• [Required action]:
Nothing should be omitted: restate the full listing word for word.

• [Data section]:
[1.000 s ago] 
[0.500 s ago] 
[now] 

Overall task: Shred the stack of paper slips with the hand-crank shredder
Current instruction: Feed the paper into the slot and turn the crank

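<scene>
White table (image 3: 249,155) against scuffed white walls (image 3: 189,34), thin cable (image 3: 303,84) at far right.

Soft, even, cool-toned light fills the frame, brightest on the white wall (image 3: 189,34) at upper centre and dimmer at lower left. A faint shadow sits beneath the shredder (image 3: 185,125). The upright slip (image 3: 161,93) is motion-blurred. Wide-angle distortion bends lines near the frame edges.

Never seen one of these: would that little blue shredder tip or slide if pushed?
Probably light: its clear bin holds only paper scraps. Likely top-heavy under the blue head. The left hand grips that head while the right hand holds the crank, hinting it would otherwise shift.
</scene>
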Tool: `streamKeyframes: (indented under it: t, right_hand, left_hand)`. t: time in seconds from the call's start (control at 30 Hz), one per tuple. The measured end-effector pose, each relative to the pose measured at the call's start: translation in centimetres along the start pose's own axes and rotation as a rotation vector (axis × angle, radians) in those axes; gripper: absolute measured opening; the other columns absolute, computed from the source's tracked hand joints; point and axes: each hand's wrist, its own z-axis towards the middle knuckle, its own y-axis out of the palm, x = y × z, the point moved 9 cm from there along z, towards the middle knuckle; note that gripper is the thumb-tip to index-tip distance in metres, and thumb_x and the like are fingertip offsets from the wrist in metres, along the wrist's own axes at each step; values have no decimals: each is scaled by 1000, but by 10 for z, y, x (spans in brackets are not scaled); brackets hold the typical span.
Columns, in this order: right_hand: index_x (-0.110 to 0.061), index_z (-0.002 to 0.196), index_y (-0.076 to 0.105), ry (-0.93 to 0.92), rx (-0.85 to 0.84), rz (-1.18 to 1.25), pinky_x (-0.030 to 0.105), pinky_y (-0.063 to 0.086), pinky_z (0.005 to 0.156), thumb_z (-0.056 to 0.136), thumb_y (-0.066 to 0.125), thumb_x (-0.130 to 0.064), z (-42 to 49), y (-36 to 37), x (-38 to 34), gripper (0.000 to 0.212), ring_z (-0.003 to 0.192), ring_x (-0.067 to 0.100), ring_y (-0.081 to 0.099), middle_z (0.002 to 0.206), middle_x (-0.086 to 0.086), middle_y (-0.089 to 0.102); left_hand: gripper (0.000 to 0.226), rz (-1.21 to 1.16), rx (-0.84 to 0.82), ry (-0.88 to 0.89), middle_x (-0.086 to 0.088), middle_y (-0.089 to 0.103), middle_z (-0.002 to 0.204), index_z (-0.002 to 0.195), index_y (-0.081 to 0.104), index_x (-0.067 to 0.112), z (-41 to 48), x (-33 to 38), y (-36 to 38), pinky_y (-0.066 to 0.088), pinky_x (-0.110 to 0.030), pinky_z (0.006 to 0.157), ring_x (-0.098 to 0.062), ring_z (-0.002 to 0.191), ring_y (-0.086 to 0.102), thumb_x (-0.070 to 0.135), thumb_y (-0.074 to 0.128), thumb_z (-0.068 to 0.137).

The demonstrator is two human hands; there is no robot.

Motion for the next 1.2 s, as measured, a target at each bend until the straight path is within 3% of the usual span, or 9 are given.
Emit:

• [Result for this task]:
[1.000 s ago] 
[0.500 s ago] 
[now] 

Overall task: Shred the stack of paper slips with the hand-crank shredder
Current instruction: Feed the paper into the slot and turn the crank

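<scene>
White table (image 3: 249,155) against scuffed white walls (image 3: 189,34), thin cable (image 3: 303,84) at far right.

Soft, even, cool-toned light fills the frame, brightest on the white wall (image 3: 189,34) at upper centre and dimmer at lower left. A faint shadow sits beneath the shredder (image 3: 185,125). The upright slip (image 3: 161,93) is motion-blurred. Wide-angle distortion bends lines near the frame edges.

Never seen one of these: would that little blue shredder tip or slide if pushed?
Probably light: its clear bin holds only paper scraps. Likely top-heavy under the blue head. The left hand grips that head while the right hand holds the crank, hinting it would otherwise shift.
</scene>
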Tool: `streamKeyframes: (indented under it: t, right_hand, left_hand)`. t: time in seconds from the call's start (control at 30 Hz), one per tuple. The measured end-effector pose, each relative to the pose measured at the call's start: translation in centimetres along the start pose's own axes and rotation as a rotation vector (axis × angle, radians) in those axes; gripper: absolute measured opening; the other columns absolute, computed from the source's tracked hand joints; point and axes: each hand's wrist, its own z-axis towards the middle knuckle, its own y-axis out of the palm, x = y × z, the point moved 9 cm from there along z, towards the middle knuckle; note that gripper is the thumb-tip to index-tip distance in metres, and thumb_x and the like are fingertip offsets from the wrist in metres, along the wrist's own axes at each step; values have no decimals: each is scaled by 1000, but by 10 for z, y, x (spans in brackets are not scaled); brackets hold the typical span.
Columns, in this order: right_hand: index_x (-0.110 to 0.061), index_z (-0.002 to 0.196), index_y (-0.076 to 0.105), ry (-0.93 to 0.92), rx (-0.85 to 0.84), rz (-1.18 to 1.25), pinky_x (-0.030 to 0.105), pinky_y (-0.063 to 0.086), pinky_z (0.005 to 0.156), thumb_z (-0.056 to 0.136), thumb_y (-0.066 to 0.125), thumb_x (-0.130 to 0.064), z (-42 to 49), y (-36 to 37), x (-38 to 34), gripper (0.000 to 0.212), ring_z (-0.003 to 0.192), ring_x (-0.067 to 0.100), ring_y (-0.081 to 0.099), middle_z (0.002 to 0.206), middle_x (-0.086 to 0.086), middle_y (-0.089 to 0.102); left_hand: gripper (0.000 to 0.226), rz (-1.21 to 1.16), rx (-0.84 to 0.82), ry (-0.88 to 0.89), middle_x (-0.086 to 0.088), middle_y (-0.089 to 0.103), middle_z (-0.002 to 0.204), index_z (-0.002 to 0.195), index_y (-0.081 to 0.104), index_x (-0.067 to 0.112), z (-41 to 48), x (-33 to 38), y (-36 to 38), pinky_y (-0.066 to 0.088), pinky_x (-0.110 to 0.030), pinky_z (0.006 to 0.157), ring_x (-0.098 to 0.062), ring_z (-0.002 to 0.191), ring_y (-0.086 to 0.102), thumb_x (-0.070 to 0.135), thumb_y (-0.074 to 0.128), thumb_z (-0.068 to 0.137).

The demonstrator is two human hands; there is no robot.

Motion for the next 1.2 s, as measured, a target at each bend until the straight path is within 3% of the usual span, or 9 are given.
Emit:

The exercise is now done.